I don’t have a problem with painkillers. Just with their side effects
Pain killers have always put us in a frenzy — we’ve fought wars over opiates, charged the streets demanding regulation for opioids and then done the opposite for policy around THC/CBD. This is because chronic pain… has always been a part of human lives. As we live longer lives, as well as increasingly large proportions of our years in ill health, the ability to manage pain on an every day basis is becoming more, rather than less, relevant and important.
We wrote in more depth about the multi-faceted implications of painkillers on women here (in brief — none of the painkillers were developed with women in mind); however the focus here is about one specific issue — the fact that we have become too tolerant of side effects in general.
Specifically, when it comes to painkillers, we have had some attention being paid in recent years to the risk of dependency on opiates and the vast communities it has left in shambles. However, in those discussions and beyond, I noticed a striking lack of discussion about how many people need to take excessive doses of painkillers to manage their pain, how little research is still done in a gender- and race-sensitive way, and how not managing pain in its early stages can lead to progressions that are much more challenging to deal with down the line.
As I was searching for an example, I continue to be struck by not being able to find a single comparison of dosages and proportionate side effects.
Specifically, as a medical technology company, something that is drilled into any clinical professional is the concept of risk versus benefit.
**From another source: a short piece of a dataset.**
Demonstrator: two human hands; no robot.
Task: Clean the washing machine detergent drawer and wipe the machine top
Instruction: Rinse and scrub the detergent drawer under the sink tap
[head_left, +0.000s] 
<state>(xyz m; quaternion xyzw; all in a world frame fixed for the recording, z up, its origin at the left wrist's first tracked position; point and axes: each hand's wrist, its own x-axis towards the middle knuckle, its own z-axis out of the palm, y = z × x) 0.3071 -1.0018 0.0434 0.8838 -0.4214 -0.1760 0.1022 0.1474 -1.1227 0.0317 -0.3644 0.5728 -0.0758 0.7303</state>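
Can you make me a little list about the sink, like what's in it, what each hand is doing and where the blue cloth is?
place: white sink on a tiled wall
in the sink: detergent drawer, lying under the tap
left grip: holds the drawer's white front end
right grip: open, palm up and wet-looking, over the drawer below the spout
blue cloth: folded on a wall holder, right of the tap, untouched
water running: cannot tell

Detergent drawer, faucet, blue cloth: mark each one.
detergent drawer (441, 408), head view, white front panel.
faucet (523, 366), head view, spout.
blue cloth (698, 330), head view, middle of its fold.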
This means, essentially, that whenever a treatment or clinical course of action is recommended, its potential benefits need to be weighed against potential risks. When thinking of risks, one must account for both the severity of a particular risk, as well as the probability of it occurring.
However, what seems to go completely unnoticed, is that painkillers are usually prescribed as a first line treatment with seemingly no discourse on benefit versus risk. This is because, for many people with severe pain, the doses they would need to take for painkillers to be effective may actually severely change the ratio on the packaging, but the patient or physician, even, may struggle to make that distinction given that no such information is provided.
Pushing it all further, many physicians (and certainly — patients) don’t know that many use cases where there have been harmful side effects to NSAIDs don’t get recorded — they are immediately written off as anomalies and not studied further. Therefore, we don’t really know how addictive they are either, and there are increasing reports on their addictiveness, as they can be used by patients to “get high, to feel elated, to get a ‘buzz,’ or to change [their] mood” (check out here and here). While this isn’t the right place to expand, from a neuropharmacological perspective, any form of external effect that leads to a rapid form of relief that isn’t long-lasting will lead to addictiveness, as the brain centres focused on rapid relief responses (like the nucleus accumbens) will get reinforced by quick “highs” followed by low “lows”. And while behavioural if not chemical addiction in relation to standard/i.e. non-opioid, NSAID relievers is rarely spoken about, it is well established that many side effects associated with the use of painkillers are still not understood, given that most side effects or adverse drug reactions often happen due to drug interactions & that’s again something physicians try, but can rarely account for, given patients’ frequently low reliability in their medical history as well as the fact that most drug-drug interactions still remain unknown (see here).
Furthermore — much of that information cannot be provided — because there’s insufficient research of what a benefit-risk ratio means for using painkillers for most degrees and types of pain. And this is even more pronounced when it comes to issues that disproportionately affect women.
So, for the people reading this who turn to painkillers as their default form of pain management: next time you seek a pill out, do check the recommended dose as well as the side effects associated with taking that dose. And don’t assume these side effects account for your own individual risk if a) you are a woman, b) you are a person of colour, c) you don’t weigh 80 kg, d) you’re not 30 years old. And when you increase that dose (which is especially common for conditions like endometriosis, severe menstrual pain, uterine fibroids, etc), never assume that the risk will increase proportionally. In fact don’t assume anything beyond what the wording on the box says, because chances are it hasn’t been tested.
And for the clinicians reading this — how many times have you actually discussed the risk-benefit trade-off when prescribing “harmless” OTC painkillers?